In fact, Iger and Chapek were feuding for much of last year with Chapek feeling that Iger’s long shadow and extended good-bye (he remained as chairman until December) was not allowing him to run the company as he saw fit, according to a people knowledgeable of the situation.

“We thank Bob Chapek for his service to Disney over his long career, including navigating the company through the unprecedented challenges of the pandemic,” Susan Arnold, Chairman of the Board, said in a statement. “The Board has concluded that as Disney embarks on an increasingly complex period of industry transformation, Bob Iger is uniquely situated to lead the Company through this pivotal period.”

Iger would have a “mandate” from the board “to set strategic direction for renewed growth” and to help the board to groom a successor who will take over in two years, the company said. The CEO shuffle was stunning because it came six months after the board extended Chapek’s contract an additional three years, citing his strong leadership during the pandemic.

But the industry has become more tumultuous since last spring. Media companies throughout the industry are worried about a potential recession and advertising commitments have softened — a troubling harbinger for more choppy waters ahead. A recession could deliver another blow to the company’s sprawling theme park business just as it is mounting a comeback from the effects of the COVID-19 pandemic on tourism.

Chapek’s leadership had been under a microscope after a series of controversial moves and missteps, including a legal battle with star Scarlett Johansson in 2021 and a public spat earlier this year with Florida Gov. Ron DeSantis, which prompted the governor to target laws that favor Disney’s business in the state. Chapek also fired the polished head of Disney’s vast television unit, Peter Rice, without providing a clear reason why.

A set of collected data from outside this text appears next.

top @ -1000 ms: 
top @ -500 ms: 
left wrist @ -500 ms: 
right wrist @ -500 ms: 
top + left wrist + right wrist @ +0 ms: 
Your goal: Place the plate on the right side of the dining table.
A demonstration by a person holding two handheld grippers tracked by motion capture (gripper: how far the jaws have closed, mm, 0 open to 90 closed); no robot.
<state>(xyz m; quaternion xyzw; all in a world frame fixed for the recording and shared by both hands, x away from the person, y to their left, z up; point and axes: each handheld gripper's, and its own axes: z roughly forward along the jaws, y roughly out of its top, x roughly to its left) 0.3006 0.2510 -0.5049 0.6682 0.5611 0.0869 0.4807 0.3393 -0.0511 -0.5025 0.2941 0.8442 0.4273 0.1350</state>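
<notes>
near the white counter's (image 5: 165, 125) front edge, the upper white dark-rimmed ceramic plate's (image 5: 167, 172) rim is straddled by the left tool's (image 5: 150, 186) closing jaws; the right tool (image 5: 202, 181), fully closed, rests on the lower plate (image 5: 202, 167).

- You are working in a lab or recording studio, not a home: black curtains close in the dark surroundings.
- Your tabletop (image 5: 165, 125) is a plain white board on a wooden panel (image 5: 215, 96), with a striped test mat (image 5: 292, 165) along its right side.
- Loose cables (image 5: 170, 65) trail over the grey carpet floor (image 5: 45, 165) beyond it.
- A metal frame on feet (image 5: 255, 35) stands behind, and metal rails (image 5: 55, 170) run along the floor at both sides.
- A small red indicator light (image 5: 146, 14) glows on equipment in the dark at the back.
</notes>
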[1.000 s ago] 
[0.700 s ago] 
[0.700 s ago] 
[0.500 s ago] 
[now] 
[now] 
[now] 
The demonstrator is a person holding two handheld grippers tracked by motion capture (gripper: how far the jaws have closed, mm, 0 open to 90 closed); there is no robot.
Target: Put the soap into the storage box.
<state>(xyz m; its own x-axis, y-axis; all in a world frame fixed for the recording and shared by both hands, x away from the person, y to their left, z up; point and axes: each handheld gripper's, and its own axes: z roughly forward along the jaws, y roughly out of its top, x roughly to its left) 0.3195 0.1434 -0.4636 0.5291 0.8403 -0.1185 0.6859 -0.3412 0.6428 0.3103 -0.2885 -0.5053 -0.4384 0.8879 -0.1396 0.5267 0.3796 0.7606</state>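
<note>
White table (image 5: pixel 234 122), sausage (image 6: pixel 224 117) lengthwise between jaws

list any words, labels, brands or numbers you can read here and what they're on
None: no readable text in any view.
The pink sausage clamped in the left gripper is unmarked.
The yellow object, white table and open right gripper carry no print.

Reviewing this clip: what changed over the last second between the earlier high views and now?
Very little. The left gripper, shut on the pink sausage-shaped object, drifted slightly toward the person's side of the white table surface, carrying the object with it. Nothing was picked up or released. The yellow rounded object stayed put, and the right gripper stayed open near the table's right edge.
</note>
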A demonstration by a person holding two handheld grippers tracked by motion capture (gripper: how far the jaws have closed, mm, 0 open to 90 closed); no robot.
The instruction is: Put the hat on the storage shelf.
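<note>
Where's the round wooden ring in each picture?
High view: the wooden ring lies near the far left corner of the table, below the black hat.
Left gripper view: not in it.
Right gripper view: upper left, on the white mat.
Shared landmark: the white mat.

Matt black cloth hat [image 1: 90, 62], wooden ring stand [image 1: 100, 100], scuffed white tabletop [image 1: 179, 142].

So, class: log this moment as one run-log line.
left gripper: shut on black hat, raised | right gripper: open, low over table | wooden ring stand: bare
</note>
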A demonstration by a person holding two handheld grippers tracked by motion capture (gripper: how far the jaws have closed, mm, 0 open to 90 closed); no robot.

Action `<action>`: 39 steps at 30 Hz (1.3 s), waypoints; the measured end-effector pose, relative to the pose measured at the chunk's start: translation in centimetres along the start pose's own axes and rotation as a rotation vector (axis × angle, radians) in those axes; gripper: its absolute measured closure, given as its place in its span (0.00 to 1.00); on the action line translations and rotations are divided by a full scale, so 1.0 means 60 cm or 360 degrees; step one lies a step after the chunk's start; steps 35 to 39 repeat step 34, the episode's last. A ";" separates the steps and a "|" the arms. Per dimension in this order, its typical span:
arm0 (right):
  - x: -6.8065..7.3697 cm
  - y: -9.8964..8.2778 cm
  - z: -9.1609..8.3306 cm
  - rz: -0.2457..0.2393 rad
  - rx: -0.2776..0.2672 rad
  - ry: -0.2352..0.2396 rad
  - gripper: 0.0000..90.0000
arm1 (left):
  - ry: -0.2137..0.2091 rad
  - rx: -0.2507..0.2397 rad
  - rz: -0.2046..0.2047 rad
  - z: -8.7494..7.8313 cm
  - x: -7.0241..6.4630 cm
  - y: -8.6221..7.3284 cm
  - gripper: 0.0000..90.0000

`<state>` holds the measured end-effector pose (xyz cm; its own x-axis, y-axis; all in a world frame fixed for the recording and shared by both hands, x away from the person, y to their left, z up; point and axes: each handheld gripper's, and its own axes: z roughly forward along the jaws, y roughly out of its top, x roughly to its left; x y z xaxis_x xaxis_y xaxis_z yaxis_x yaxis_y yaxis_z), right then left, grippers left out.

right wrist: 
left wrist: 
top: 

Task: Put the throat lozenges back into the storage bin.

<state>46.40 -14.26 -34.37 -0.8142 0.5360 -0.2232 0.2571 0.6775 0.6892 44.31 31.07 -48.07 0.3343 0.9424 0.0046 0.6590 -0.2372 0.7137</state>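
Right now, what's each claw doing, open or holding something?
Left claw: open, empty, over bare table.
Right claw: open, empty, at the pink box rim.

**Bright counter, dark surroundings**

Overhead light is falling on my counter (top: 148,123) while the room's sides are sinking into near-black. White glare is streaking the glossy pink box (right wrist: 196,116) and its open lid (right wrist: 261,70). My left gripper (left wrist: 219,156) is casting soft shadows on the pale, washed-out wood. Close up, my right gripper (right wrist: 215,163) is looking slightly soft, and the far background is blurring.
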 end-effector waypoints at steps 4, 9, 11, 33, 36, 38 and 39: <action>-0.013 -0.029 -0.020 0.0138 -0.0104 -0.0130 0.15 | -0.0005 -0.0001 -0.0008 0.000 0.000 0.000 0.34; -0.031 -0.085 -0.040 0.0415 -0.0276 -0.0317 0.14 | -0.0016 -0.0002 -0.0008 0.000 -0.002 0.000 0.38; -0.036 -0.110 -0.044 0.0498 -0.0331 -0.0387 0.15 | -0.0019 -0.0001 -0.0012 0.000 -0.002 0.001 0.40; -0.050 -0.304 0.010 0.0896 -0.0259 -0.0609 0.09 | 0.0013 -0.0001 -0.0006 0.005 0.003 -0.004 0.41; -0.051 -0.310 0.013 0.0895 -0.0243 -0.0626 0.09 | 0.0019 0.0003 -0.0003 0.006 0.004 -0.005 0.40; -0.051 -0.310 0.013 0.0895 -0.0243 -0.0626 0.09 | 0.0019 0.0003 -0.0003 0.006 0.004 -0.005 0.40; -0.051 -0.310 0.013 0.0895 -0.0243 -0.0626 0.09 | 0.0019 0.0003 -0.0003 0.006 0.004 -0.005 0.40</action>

Less than two weeks ago, Chapek signaled deep cost cutting was coming to Disney, further rattling the beleaguered troops.

“I am deeply honored to be asked to again lead this remarkable team, with a clear mission focused on creative excellence to inspire generations through unrivaled, bold storytelling,” Iger said Sunday in a statement. “I am extremely optimistic for the future of this great company and thrilled to be asked by the Board to return as its CEO.”

Iger made his mark on the company with several key gambles that paid off handsomely. In 2006, Iger led Disney to buy Pixar Animation Studios from Steve Jobs in order to rescue Disney’s flagging animation business.

That was followed by the 2009 deal to purchase Marvel Entertainment, which has resulted in a virtually unbroken streak of box office winners produced by Kevin Feige. In 2012, Disney bought Lucasfilm from George Lucas and relaunched the “Star Wars” film franchise with a new trilogy.
Iger said in a statement.

“Disney and its incomparable brands and franchises hold a special place in the hearts of so many people around the globe—most especially in the hearts of our employees, whose dedication to this company and its mission is an inspiration,” Iger said.